Copy every line of the records exactly, without including the images.

■ Supplied material:
▶
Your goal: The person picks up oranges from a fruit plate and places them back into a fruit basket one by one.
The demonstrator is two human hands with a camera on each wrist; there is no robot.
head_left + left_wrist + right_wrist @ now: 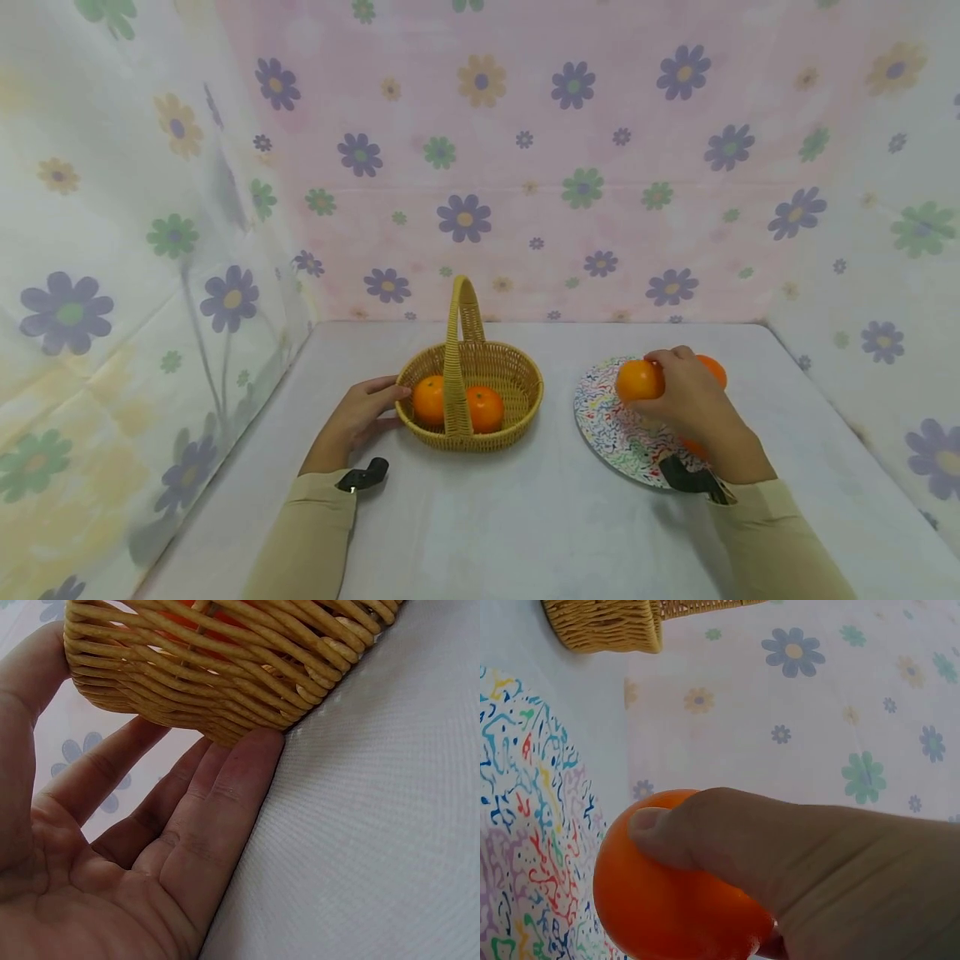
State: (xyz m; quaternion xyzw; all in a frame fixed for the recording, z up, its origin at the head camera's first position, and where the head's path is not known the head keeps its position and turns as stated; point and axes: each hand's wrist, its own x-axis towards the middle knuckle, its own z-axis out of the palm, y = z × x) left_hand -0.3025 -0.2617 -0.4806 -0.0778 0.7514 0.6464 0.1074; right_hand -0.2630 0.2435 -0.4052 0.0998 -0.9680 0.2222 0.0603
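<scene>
A yellow wicker basket (517, 354) with a tall arched handle stands left of the middle, with an orange (430, 402) and a second orange (485, 410) inside. My left hand (365, 414) holds the basket by its left side, thumb at the rim. In the left wrist view the fingers (225, 787) lie along the outer wall, the lowest near the base. My right hand (693, 398) grips another orange (639, 382) over the speckled round plate (600, 425). The thumb presses on that orange (675, 900) in the right wrist view. More oranges (712, 369) sit on the plate, partly hidden by the hand.
Both stand on a white-covered table (480, 517), the plate to the right of the basket. A flower-printed cloth (525, 175) hangs behind the table, with similar cloth at both sides. A black wrist mount (365, 475) shows at the left wrist.
</scene>
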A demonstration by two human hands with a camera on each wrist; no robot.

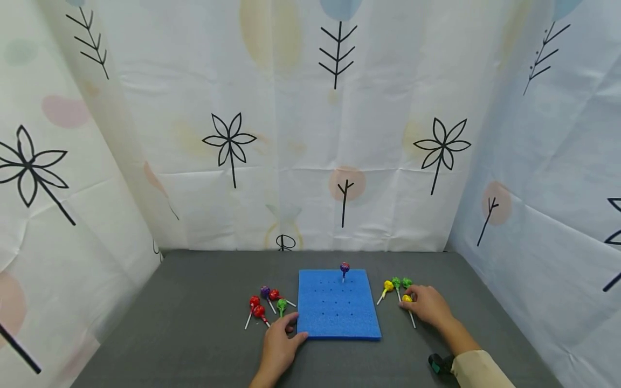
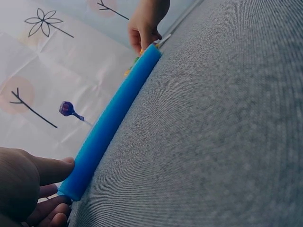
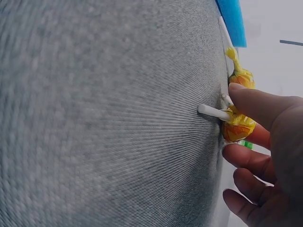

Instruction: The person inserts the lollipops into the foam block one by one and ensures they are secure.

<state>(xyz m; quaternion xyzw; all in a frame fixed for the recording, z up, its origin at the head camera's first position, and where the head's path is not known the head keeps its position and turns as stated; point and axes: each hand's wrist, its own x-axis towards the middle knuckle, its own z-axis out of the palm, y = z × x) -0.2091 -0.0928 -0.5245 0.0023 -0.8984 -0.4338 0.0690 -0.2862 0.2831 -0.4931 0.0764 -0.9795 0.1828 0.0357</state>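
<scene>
A blue foam board (image 1: 335,323) with rows of small holes lies on the table, and a purple lollipop (image 1: 345,267) stands upright near its back edge. My left hand (image 1: 280,345) holds the board's front left corner, the thumb at the front and the fingers by the left side. To the right of the board, my right hand (image 1: 429,306) has its thumb and fingers around the head of a yellow lollipop (image 3: 239,128), whose white stick points toward the front. Another yellow lollipop (image 1: 388,286) and two green lollipops (image 1: 396,282) lie close by. The right fingertips' exact contact is partly hidden.
Left of the board lie several lollipops: red ones (image 1: 254,302), a purple one (image 1: 264,292) and a green one (image 1: 282,305). A dark strap-like object (image 1: 440,364) is by the right wrist. Patterned white cloth (image 1: 301,134) walls in the grey table (image 1: 204,302).
</scene>
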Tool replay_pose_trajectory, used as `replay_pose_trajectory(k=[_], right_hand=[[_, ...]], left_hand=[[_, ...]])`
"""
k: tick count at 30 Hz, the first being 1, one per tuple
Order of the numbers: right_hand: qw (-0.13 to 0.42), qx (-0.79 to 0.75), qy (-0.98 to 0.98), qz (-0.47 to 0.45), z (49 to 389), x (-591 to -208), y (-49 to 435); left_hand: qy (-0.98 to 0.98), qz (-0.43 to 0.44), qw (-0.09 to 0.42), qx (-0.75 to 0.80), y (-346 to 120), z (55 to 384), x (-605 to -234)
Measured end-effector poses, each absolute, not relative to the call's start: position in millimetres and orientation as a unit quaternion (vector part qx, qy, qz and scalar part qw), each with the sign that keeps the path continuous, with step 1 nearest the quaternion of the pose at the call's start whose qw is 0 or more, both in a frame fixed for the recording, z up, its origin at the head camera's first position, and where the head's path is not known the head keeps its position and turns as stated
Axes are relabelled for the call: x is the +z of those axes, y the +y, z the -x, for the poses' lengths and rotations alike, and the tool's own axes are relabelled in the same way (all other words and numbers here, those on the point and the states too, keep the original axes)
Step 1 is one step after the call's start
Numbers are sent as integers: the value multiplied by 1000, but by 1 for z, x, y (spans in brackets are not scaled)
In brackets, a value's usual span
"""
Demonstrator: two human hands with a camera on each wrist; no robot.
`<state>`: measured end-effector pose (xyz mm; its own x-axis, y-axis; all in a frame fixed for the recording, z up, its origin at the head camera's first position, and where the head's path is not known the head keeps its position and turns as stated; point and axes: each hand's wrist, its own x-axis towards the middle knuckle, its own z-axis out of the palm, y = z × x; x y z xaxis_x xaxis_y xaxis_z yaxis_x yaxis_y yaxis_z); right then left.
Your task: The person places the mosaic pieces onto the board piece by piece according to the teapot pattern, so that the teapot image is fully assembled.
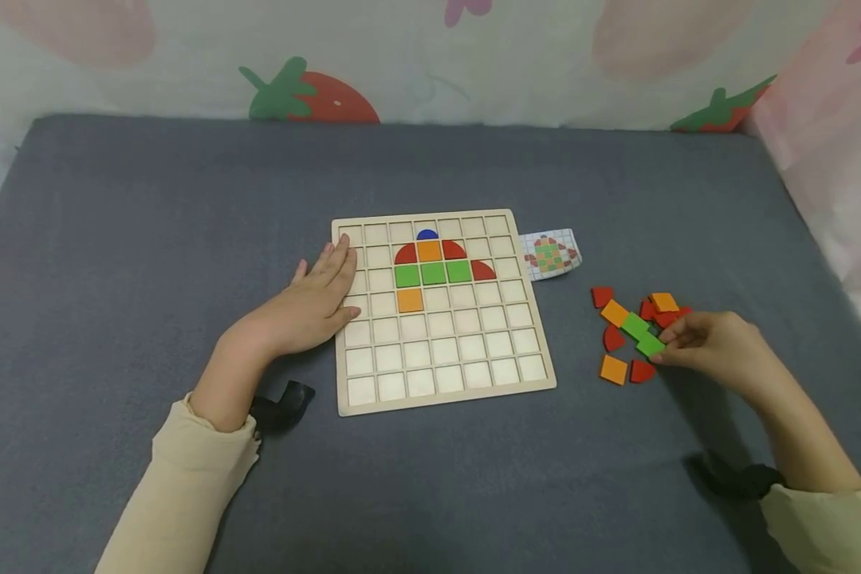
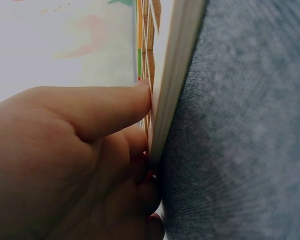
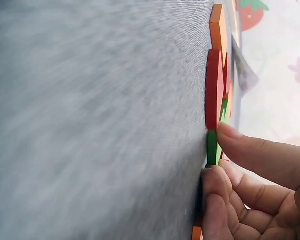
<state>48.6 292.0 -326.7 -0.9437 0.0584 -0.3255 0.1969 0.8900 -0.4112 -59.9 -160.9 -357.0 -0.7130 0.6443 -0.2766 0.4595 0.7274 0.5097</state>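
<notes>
A wooden grid board (image 1: 445,402) lies on the dark cloth. My left hand (image 1: 304,311) rests on its left edge with straight fingers; the left wrist view shows the thumb (image 2: 115,107) against the rim. On the grid sit a blue half-round tile (image 1: 426,234), orange squares (image 1: 410,300), a row of green squares (image 1: 433,273) and red quarter-round tiles (image 1: 484,270). To the right, my right hand (image 1: 721,351) pinches a green square tile (image 1: 650,344) at the edge of a loose tile pile. Its fingers hide part of the pile.
Loose orange tiles (image 1: 613,370), red tiles (image 1: 642,371) and another green tile (image 1: 634,326) lie near the right hand, some overlapping. A pattern card (image 1: 551,253) sticks out by the board's right edge. A printed curtain (image 1: 516,64) hangs behind the table.
</notes>
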Motion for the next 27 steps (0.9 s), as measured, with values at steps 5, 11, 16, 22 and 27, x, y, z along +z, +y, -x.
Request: replay_pose_trajectory(k=[5, 11, 16, 22, 27], right_hand=[[152, -235, 958, -64, -40, -327, 286], [155, -238, 957, -59, -36, -328, 282], [150, -235, 959, -52, -36, -327, 280], [140, -249, 957, -44, -38, -328, 280], [133, -265, 954, -44, -40, -327, 281]], left_hand=[[902, -308, 224, 206, -161, 60, -357], [903, -309, 221, 202, -161, 60, -359], [903, -307, 221, 203, -161, 60, -358], [904, -305, 221, 202, -161, 60, -357], [905, -305, 219, 199, -161, 59, -357]])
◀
■ Expected output:
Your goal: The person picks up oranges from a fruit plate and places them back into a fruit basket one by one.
The demonstrator is two human hands with a camera on each wrist; there is no robot.
head_left + left_wrist + right_wrist @ now: 
State: (xyz m; quaternion xyzw; all in a frame fixed for the recording, z up, its origin at the head camera's first position, and where the head's path is not known the head keeps its position and turns as stated; point and axes: each hand's wrist, its own x-axis towards the middle knuckle, its own z-axis out of the palm, y = z × x) left_hand -0.3025 -0.2617 -0.4806 -0.0778 0.7514 0.6464 0.1074; right_hand -0.2630 0.2435 -0.4052 0.0998 -0.9680 0.2222 0.0603
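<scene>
A yellow wicker basket (517, 354) with a tall arched handle stands left of the middle, with an orange (430, 402) and a second orange (485, 410) inside. My left hand (365, 414) holds the basket by its left side, thumb at the rim. In the left wrist view the fingers (225, 787) lie along the outer wall, the lowest near the base. My right hand (693, 398) grips another orange (639, 382) over the speckled round plate (600, 425). The thumb presses on that orange (675, 900) in the right wrist view. More oranges (712, 369) sit on the plate, partly hidden by the hand.
Both stand on a white-covered table (480, 517), the plate to the right of the basket. A flower-printed cloth (525, 175) hangs behind the table, with similar cloth at both sides. A black wrist mount (365, 475) shows at the left wrist.
</scene>
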A demonstration by two human hands with a camera on each wrist; no robot.


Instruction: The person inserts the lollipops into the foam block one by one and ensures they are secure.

<state>(xyz m; quaternion xyzw; all in a frame fixed for the recording, z up, its origin at the head camera's first position, and where the head's path is not known the head keeps its position and turns as stated; point and axes: each hand's wrist, its own x-axis towards the middle knuckle, its own z-axis out of the palm, y = z × x) -0.2091 -0.0928 -0.5245 0.0023 -0.8984 -0.4338 0.0690 -0.2862 0.2831 -0.4931 0.0764 -0.9795 0.1828 0.0357</state>
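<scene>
A blue foam board (image 1: 335,323) with rows of small holes lies on the table, and a purple lollipop (image 1: 345,267) stands upright near its back edge. My left hand (image 1: 280,345) holds the board's front left corner, the thumb at the front and the fingers by the left side. To the right of the board, my right hand (image 1: 429,306) has its thumb and fingers around the head of a yellow lollipop (image 3: 239,128), whose white stick points toward the front. Another yellow lollipop (image 1: 388,286) and two green lollipops (image 1: 396,282) lie close by. The right fingertips' exact contact is partly hidden.
Left of the board lie several lollipops: red ones (image 1: 254,302), a purple one (image 1: 264,292) and a green one (image 1: 282,305). A dark strap-like object (image 1: 440,364) is by the right wrist. Patterned white cloth (image 1: 301,134) walls in the grey table (image 1: 204,302).
</scene>
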Tool replay_pose_trajectory, used as `replay_pose_trajectory(k=[_], right_hand=[[_, ...]], left_hand=[[_, ...]])`
"""
k: tick count at 30 Hz, the first being 1, one per tuple
Order of the numbers: right_hand: qw (-0.13 to 0.42), qx (-0.79 to 0.75), qy (-0.98 to 0.98), qz (-0.47 to 0.45), z (49 to 389), x (-591 to -208), y (-49 to 435); left_hand: qy (-0.98 to 0.98), qz (-0.43 to 0.44), qw (-0.09 to 0.42), qx (-0.75 to 0.80), y (-346 to 120), z (55 to 384), x (-605 to -234)
Measured end-effector poses, each absolute, not relative to the call's start: position in millimetres and orientation as a unit quaternion (vector part qx, qy, qz and scalar part qw), each with the sign that keeps the path continuous, with step 1 nearest the quaternion of the pose at the call's start whose qw is 0 or more, both in a frame fixed for the recording, z up, its origin at the head camera's first position, and where the head's path is not known the head keeps its position and turns as stated
Axes are relabelled for the call: x is the +z of those axes, y the +y, z the -x, for the poses' lengths and rotations alike, and the tool's own axes are relabelled in the same way (all other words and numbers here, those on the point and the states too, keep the original axes)
Step 1 is one step after the call's start
Numbers are sent as integers: the value multiplied by 1000, but by 1 for z, x, y (spans in brackets are not scaled)
In brackets, a value's usual span
"""
Demonstrator: two human hands with a camera on each wrist; no robot.
`<state>`: measured end-effector pose (xyz mm; its own x-axis, y-axis; all in a frame fixed for the recording, z up, its origin at the head camera's first position, and where the head's path is not known the head keeps its position and turns as stated; point and axes: each hand's wrist, its own x-axis towards the middle knuckle, its own z-axis out of the palm, y = z × x; x y z xaxis_x xaxis_y xaxis_z yaxis_x yaxis_y yaxis_z); right then left.
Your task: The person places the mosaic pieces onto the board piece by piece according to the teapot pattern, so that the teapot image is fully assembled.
<state>48.6 292.0 -326.7 -0.9437 0.0584 -0.3255 0.1969 0.8900 -0.4112 -59.9 -160.9 -357.0 -0.7130 0.6443 -0.2766 0.4595 0.7274 0.5097</state>
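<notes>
A wooden grid board (image 1: 445,402) lies on the dark cloth. My left hand (image 1: 304,311) rests on its left edge with straight fingers; the left wrist view shows the thumb (image 2: 115,107) against the rim. On the grid sit a blue half-round tile (image 1: 426,234), orange squares (image 1: 410,300), a row of green squares (image 1: 433,273) and red quarter-round tiles (image 1: 484,270). To the right, my right hand (image 1: 721,351) pinches a green square tile (image 1: 650,344) at the edge of a loose tile pile. Its fingers hide part of the pile.
Loose orange tiles (image 1: 613,370), red tiles (image 1: 642,371) and another green tile (image 1: 634,326) lie near the right hand, some overlapping. A pattern card (image 1: 551,253) sticks out by the board's right edge. A printed curtain (image 1: 516,64) hangs behind the table.
</notes>
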Motion for the next 27 steps (0.9 s), as measured, with values at steps 5, 11, 16, 22 and 27, x, y, z along +z, +y, -x.
Request: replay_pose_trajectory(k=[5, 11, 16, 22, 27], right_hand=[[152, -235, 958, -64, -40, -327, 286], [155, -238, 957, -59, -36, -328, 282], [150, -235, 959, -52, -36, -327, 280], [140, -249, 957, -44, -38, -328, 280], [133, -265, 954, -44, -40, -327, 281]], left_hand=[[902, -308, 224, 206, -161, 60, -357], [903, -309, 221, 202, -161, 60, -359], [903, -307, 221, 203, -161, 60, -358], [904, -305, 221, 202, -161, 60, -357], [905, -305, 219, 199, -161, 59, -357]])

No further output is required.